**Exercise:** Reproduce exactly the lines below from the one containing "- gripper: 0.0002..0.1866" through the one containing "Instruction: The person", including both, and nothing else.

----------------

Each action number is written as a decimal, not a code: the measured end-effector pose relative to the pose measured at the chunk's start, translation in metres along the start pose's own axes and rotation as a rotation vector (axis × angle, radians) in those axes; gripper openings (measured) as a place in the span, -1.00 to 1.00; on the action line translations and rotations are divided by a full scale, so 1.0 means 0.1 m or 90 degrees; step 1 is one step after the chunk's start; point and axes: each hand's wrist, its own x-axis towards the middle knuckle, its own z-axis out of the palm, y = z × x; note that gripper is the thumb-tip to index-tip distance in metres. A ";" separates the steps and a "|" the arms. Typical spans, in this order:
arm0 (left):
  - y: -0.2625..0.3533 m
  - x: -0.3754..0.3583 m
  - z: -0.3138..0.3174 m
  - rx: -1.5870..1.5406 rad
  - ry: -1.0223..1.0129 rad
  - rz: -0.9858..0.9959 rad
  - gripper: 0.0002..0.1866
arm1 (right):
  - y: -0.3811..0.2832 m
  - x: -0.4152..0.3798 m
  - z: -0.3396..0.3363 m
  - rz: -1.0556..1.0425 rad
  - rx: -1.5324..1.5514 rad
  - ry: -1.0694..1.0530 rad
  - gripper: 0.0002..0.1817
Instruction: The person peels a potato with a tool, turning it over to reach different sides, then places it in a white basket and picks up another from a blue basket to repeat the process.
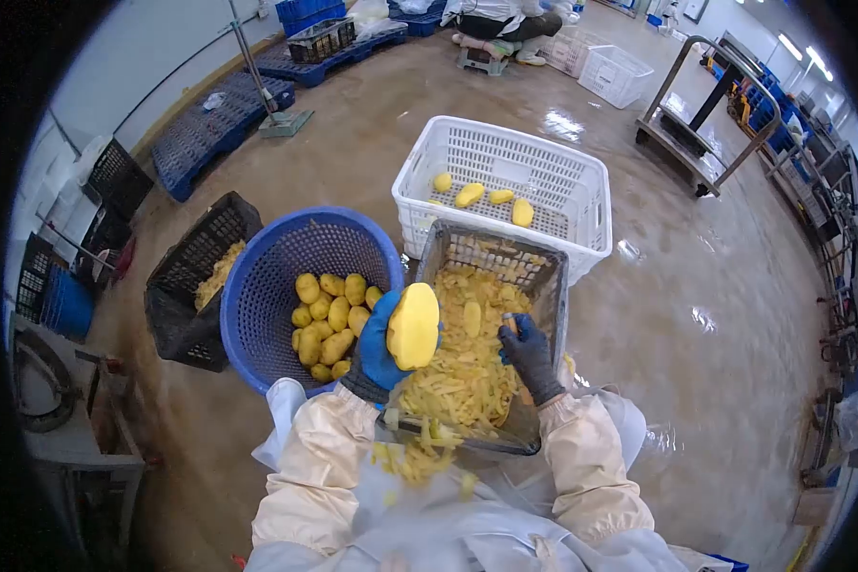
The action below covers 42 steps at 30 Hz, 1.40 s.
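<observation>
My left hand [375, 349], in a blue glove, is closed around a large peeled potato [414, 327]. The potato is smooth and pale yellow, held above a dark crate [555, 286] filled with potato peelings [467, 381]. On the right side of that crate, my right hand [534, 360] wears a dark glove and grips a brown-handled tool [510, 322] whose working end I cannot make out. Unpeeled potatoes [333, 315] lie in a blue round basket [257, 276] to the left. Some peelings [414, 462] hang over the near edge onto my apron.
Behind the dark crate, a white crate [596, 205] holds several peeled potatoes [469, 195]. A black crate [186, 329] with yellow scraps stands at far left. A wheeled cart [705, 124], blue pallets [200, 133] and a seated person [505, 24] are farther off. The floor looks wet.
</observation>
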 end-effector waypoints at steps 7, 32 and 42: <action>0.01 0.03 -0.06 0.001 -0.003 -0.007 -0.40 | -0.15 0.67 -1.21 0.029 -0.213 0.117 -0.73; -0.05 0.09 -0.07 0.060 0.063 -0.063 -0.57 | -0.44 1.70 -1.43 0.227 -0.579 -0.080 -0.75; -0.08 0.08 -0.10 0.051 0.054 -0.028 -0.61 | -0.79 2.43 -1.17 0.148 -0.749 -0.051 -0.77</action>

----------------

**Output for this exercise:**
  - gripper: 0.0002..0.1866
arm1 (right):
  - y: -0.3811..0.2832 m
  - x: -0.4152..0.3798 m
  - z: -0.3396..0.3363 m
  - rz: -1.0556..1.0425 rad
  - rx: -1.5324..1.5514 rad
  - ry: -1.0694..1.0530 rad
  - gripper: 0.0002..0.1817
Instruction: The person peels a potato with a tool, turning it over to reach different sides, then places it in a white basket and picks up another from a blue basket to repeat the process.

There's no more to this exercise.